* **What is being asked**: When you spot the word "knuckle" in a line of the data below, copy that line.

Material to process START

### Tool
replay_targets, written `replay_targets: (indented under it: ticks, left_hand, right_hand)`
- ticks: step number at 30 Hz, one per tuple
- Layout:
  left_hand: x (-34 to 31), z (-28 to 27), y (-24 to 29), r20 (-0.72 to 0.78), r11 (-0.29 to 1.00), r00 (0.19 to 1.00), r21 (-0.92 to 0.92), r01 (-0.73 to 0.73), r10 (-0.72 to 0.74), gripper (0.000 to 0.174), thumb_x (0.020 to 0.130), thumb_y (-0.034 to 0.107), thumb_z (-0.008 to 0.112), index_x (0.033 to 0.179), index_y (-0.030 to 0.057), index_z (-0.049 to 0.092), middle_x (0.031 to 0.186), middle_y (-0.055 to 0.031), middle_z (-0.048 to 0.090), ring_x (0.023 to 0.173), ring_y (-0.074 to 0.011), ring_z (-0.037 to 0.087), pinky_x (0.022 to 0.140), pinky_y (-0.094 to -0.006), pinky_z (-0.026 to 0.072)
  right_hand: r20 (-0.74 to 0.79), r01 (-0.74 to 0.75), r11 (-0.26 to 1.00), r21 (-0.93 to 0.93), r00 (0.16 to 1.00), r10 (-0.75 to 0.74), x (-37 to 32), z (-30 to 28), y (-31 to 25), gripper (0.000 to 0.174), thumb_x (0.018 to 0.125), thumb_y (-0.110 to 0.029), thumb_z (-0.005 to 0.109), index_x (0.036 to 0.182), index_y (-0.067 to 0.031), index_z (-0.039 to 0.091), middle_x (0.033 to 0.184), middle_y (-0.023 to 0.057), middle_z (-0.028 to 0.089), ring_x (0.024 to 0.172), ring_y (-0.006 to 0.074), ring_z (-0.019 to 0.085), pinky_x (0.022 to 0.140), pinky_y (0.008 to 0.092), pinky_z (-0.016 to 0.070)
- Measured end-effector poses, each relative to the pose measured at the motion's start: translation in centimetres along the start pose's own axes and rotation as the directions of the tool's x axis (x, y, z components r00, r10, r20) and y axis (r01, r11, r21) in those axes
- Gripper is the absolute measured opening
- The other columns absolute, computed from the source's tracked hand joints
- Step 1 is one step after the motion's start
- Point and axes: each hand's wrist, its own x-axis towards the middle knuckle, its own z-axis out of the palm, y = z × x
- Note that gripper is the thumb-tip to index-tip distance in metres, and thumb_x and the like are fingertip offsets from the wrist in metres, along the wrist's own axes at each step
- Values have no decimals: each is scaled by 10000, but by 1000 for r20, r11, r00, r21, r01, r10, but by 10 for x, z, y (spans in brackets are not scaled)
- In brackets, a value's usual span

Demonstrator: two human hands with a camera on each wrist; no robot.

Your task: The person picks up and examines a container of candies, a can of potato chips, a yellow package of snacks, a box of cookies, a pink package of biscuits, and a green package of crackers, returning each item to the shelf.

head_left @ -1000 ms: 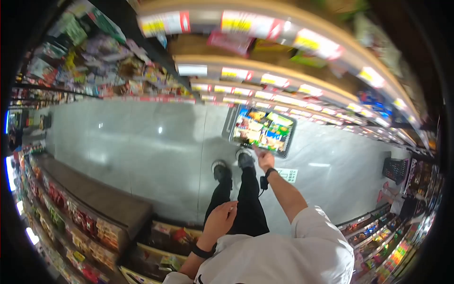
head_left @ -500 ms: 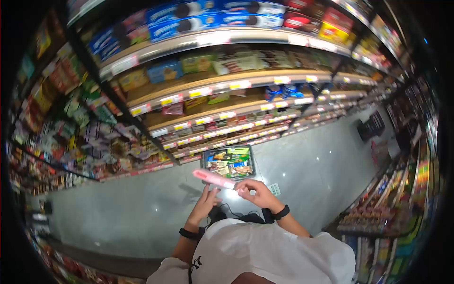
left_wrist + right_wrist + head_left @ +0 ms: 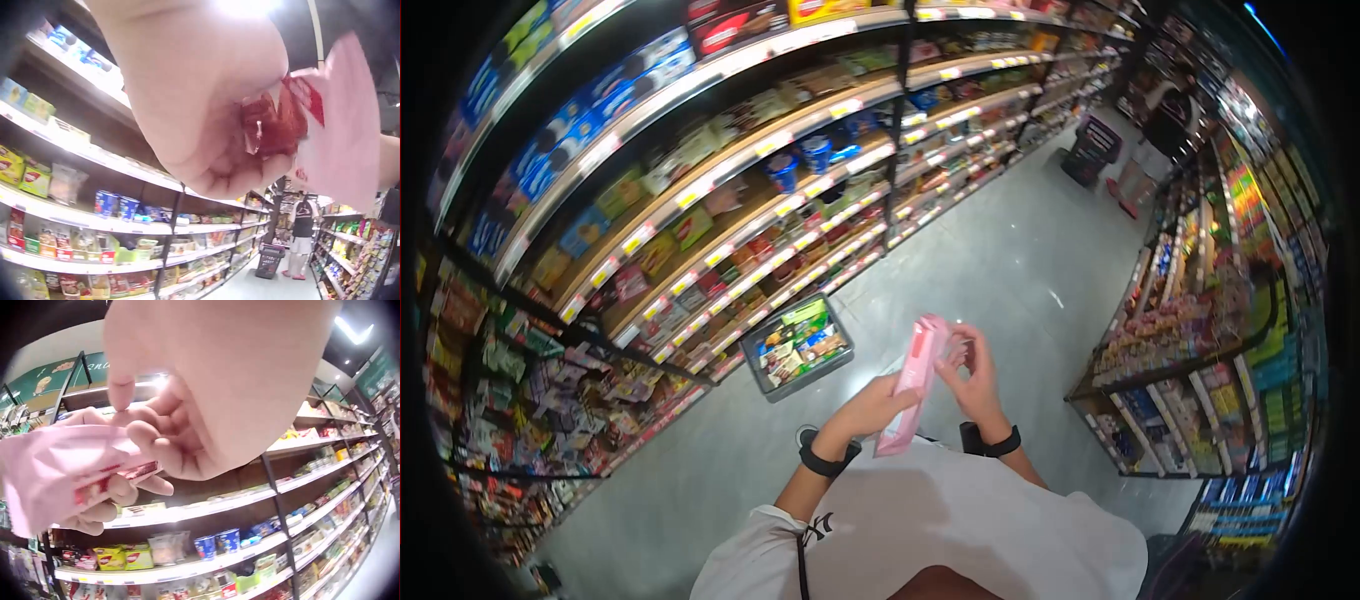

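A long, flat pink packet (image 3: 911, 385) with a red patch is up in front of the white shirt. Its lower part is gripped by my left hand (image 3: 868, 408), the thumb laid across the front. My right hand (image 3: 972, 378) has curled fingers at the packet's other edge and pinches it there. In the left wrist view, red shows on the pink packet (image 3: 347, 131) beside the palm of my left hand (image 3: 187, 94). The right wrist view has the pink packet (image 3: 56, 469) reaching left from the fingertips of my right hand (image 3: 206, 381).
On the floor by the shelves stands a grey basket (image 3: 847, 362) filled with packaged snacks. Long shelves (image 3: 745, 165) of packets run along the left. Another shelf unit (image 3: 1160, 390) is on the right. Down the aisle is a person (image 3: 1165, 125) near a dark basket (image 3: 1090, 150).
The pink packet came into view in my right hand, then swung upright as my left hand took hold of it. The view turned right along the aisle, away from the floor basket.
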Motion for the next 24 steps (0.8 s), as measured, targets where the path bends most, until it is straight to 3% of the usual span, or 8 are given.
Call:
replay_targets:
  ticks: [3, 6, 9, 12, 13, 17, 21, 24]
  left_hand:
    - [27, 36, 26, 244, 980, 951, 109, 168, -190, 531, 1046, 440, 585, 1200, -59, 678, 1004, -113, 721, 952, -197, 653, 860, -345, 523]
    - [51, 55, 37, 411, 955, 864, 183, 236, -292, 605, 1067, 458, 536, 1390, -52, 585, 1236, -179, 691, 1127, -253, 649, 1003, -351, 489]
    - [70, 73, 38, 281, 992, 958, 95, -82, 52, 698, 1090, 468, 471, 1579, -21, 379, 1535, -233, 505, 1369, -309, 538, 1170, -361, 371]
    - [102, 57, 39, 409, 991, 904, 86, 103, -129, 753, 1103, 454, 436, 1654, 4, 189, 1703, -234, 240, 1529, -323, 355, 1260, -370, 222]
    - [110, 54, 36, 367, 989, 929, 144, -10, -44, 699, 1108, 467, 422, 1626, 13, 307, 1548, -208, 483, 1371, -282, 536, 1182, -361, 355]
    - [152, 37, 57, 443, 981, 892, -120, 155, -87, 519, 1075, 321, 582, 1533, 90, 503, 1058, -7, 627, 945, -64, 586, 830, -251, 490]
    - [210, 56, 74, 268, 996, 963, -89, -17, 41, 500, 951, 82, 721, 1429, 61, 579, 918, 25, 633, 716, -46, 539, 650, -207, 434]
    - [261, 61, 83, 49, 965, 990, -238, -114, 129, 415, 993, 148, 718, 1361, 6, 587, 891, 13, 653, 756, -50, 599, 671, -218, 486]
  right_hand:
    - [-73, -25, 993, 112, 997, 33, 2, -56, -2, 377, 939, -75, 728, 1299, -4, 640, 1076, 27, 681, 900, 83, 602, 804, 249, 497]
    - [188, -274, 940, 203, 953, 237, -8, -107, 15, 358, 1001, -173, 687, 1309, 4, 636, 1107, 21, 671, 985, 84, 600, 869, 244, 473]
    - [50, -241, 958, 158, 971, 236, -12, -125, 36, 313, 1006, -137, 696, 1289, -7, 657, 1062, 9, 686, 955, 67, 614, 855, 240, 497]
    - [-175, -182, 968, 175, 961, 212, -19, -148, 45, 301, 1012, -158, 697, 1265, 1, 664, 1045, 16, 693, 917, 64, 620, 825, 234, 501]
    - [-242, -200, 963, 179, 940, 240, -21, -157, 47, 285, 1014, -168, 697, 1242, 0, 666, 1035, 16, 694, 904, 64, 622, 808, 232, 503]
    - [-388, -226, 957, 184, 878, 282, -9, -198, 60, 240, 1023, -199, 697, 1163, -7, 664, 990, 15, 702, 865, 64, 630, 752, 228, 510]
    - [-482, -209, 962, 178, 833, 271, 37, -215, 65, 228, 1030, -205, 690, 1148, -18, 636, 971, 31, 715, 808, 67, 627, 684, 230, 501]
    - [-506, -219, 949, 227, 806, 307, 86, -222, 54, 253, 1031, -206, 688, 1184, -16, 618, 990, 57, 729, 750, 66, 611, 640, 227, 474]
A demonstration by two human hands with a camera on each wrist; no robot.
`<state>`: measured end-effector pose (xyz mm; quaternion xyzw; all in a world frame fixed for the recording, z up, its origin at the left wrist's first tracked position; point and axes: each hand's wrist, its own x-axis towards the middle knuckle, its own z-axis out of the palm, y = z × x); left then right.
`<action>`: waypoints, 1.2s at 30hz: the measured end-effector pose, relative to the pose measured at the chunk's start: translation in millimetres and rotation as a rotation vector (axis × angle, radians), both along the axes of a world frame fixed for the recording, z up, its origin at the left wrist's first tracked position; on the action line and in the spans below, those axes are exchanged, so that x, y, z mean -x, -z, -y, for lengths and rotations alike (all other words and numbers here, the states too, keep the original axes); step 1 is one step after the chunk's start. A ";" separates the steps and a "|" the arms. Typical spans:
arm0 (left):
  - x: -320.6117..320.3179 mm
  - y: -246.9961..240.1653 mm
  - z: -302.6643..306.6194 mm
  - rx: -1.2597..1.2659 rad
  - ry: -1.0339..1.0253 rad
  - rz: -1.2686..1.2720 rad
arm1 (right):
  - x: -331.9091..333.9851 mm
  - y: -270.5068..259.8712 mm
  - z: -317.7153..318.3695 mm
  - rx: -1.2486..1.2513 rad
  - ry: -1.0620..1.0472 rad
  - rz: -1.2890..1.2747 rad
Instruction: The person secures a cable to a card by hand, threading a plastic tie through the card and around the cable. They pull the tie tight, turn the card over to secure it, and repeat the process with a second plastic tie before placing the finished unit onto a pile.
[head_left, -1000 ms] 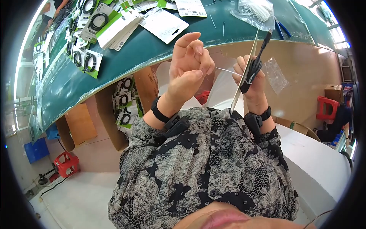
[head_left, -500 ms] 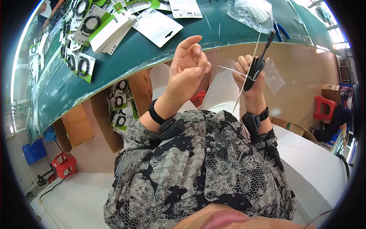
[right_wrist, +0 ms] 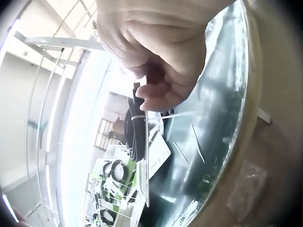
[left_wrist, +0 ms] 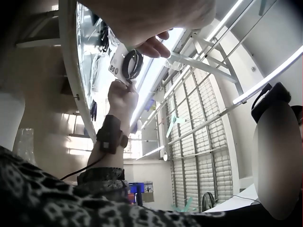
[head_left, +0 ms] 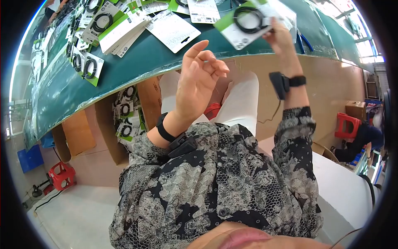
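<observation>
1. The right hand (head_left: 282,39) has swung outward and now holds a white-and-green retail card (head_left: 247,20) over the near edge of the green-topped table (head_left: 124,70). Half a second ago it was on the person's side of that edge, with the card edge-on.
2. The card now shows its face to the head camera, with a coiled black cable (head_left: 236,18) against it. Judging by this, card and cable are being handled as one piece.
3. The right hand is closed on the card, pinching its edge between thumb and bent fingers. In the right wrist view a thin white strand (right_wrist: 182,114) stands out from the cable side, over the table.
4. The left hand (head_left: 197,83) remains just on the person's side of the table's near edge, partly open, its fingers loosely bent; nothing shows in its hold.
5. On the table, the clear bag of white strips (head_left: 290,20) is now partly covered by the card in the head view, beside the blue-handled pliers (head_left: 306,41). The large blank-looking white card (head_left: 173,31) still lies near the table's edge, next to a fanned stack of cards (head_left: 124,33).
</observation>
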<state>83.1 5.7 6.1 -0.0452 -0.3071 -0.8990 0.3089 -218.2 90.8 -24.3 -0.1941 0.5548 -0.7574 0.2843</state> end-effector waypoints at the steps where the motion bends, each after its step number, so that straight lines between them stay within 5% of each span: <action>1: -1.0 -2.4 -1.7 0.093 -0.053 -0.035 | -5.6 13.0 15.8 -0.041 -0.040 0.097; 3: -1.0 -4.1 0.5 0.190 -0.102 -0.073 | -16.6 13.1 29.8 -0.077 -0.077 0.192; 6: -8.8 -2.9 15.0 0.835 -0.286 -0.120 | -42.6 -12.7 23.7 -0.736 -0.179 -0.171; 7: -11.3 -4.7 19.8 0.835 -0.280 -0.121 | -50.8 -21.7 19.4 -0.735 -0.174 -0.168; 10: -11.9 -16.0 31.1 1.353 -0.313 -0.200 | -78.6 -52.3 -3.6 -0.917 -0.165 -1.026; 12: -9.2 -21.2 28.4 1.422 -0.346 -0.190 | -120.7 -74.5 -19.1 -0.272 -0.273 -0.451; 14: -8.4 -26.4 22.5 1.569 -0.432 -0.156 | -147.8 -97.0 -33.7 -0.094 -0.259 -0.776; 15: -7.6 -29.2 19.6 1.566 -0.425 -0.163 | -156.3 -104.1 -37.8 -0.100 -0.251 -0.775; 17: -7.2 -34.9 13.8 1.665 -0.461 -0.118 | -169.4 -113.4 -44.3 -0.260 0.045 -1.427; 36: -8.6 -35.5 0.1 1.799 -0.565 0.018 | -190.8 -113.9 -50.5 -0.430 0.160 -1.689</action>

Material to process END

* **Finished task**:
- Point and axes: each hand's wrist, its own x-axis towards the middle knuckle, its own z-axis out of the palm, y = z × x
`<state>`: measured end-effector pose (xyz mm; quaternion xyzw; all in a world frame fixed for the recording, z up, its origin at the left wrist's first tracked position; point and axes: each hand's wrist, its own x-axis towards the middle knuckle, its own z-axis out of the palm, y = z × x); left then right.

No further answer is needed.